### TASK REQUIREMENTS
List each line of the data in which the string "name" appears.

### STORED DATA
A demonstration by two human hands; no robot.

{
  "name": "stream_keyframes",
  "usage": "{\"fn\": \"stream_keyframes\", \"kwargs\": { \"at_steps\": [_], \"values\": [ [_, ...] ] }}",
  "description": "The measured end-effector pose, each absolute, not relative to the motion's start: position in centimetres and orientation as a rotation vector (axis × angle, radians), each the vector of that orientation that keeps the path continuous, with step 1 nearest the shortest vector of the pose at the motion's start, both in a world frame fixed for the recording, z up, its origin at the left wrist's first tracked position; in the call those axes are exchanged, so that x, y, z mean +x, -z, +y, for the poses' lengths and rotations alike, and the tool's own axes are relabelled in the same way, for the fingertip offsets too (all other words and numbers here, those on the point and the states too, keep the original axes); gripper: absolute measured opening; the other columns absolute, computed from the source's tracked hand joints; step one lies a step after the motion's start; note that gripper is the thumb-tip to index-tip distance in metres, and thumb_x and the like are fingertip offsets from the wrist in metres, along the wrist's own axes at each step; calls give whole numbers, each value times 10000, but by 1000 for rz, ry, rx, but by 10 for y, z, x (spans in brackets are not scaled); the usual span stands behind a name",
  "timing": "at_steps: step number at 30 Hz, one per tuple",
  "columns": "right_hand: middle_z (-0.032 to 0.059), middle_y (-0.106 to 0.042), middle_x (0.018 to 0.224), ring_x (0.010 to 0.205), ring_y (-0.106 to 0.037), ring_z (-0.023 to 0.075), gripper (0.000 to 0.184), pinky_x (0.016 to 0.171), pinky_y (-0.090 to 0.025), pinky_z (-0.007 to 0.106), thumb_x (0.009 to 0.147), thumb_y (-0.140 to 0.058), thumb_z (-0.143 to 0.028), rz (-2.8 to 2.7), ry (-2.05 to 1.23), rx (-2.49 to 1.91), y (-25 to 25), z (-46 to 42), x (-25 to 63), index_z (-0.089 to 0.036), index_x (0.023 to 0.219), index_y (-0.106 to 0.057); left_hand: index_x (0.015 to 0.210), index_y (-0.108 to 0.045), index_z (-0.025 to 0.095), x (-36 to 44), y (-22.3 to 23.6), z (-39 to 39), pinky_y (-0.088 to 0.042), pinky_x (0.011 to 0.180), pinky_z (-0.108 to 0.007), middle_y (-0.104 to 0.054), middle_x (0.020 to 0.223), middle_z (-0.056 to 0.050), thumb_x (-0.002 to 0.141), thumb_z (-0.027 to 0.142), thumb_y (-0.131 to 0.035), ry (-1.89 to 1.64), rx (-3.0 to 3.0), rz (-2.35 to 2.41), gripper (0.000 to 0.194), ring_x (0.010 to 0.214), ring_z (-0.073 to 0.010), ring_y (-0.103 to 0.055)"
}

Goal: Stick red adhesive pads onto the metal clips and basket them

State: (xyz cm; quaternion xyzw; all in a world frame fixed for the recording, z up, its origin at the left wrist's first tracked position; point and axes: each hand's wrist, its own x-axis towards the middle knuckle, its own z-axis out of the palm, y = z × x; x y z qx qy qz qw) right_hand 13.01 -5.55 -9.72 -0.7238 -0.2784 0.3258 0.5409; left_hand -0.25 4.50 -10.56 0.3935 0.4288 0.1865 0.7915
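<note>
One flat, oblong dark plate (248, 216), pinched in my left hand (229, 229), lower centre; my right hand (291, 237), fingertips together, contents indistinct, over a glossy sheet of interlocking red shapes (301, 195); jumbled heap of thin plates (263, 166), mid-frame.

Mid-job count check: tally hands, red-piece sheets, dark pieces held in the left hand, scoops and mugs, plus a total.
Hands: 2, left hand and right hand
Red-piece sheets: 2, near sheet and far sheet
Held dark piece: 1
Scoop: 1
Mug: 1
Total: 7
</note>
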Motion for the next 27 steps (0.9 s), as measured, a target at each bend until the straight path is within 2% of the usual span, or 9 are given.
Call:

### WRITTEN ANSWER
  "name": "stream_keyframes",
  "description": "The measured end-effector pose, each absolute, not relative to the motion's start: position in centimetres and orientation as a rotation vector (axis × angle, radians), each the vector of that orientation that keeps the path continuous, with step 1 nearest the shortest vector of the pose at the motion's start, both in a world frame fixed for the recording, z up, its origin at the left wrist's first tracked position; in the call those axes are exchanged, so that x, y, z mean +x, -z, +y, for the poses' lengths and rotations alike, and the tool's own axes are relabelled in the same way, for the fingertip offsets too (all other words and numbers here, those on the point and the states too, keep the original axes); gripper: absolute measured opening; the other columns absolute, computed from the source's tracked hand joints; step one lies a step after the motion's start; note that gripper is the thumb-tip to index-tip distance in metres, and thumb_x and the like are fingertip offsets from the wrist in metres, along the wrist's own axes at each step; calls give whole numbers, each value times 10000, but by 1000 for rz, ry, rx, but by 10 for y, z, x (spans in brackets are not scaled); the usual span stands behind a name",

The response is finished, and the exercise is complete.